Quelles mesures prévues ?Parmi les mesures évoquées, une possible fusion de l’impôt sur le revenu et de la CSG. « L’objectif, c’est de parvenir à des règles plus justes, plus efficaces et plus lisibles » a indiqué le Premier ministre. Une mesure qui ne remporte pas l’adhésion de tous les partenaires sociaux, certains syndicats ayant déjà clairement fait part de leur désaccord. Egalement au menu des discussions, le sujet brûlant de l’écotaxe, suspendue il y a quelques semaines. Autre point sujet à caution, la question de la TVA, sur laquelle Jean-Marc Ayrault a précisé qu’il n’était pas question de revenir sur les hausses qui entreront en vigueur au 1er janvier prochain.   

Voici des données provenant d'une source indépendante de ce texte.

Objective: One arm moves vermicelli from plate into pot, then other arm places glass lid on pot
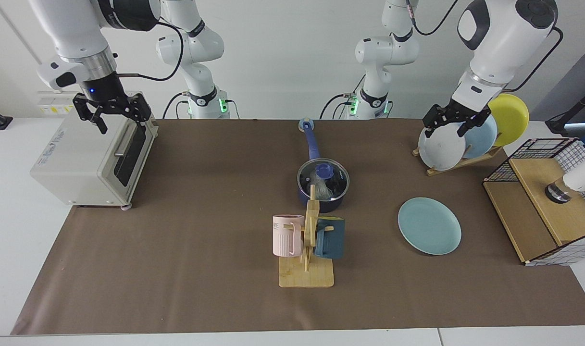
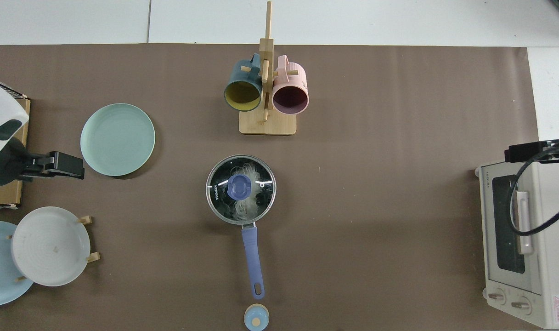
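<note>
The dark navy pot stands mid-table, its long blue handle pointing toward the arm bases. The glass lid with the blue knob sits on it. Under the glass lies the white vermicelli. The teal plate lies bare beside the pot. My right gripper hangs open and holding nothing over the toaster oven, far from the pot. My left gripper is open and holding nothing, in front of the upright plates in the rack.
A toaster oven stands at one end of the brown mat. A wooden mug rack with a pink and a teal mug stands just in front of the pot. A plate rack and a wire basket fill the other end.
</note>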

Les entreprises aussi concernéesDu côté des entreprises, le Medef réclame lui aussi une baisse de la pression fiscale qui pèse sur les patrons, et demande un allègement des charges de 100 milliards d’euros. Sur ce point, Jean-Marc Ayrault a précisé que cette remise à plat de la fiscalité se ferait « à prélèvements obligatoires constants ». En d’autres termes, pas de nouvelle hausse d’impôt à prévoir, mais de baisse non plus.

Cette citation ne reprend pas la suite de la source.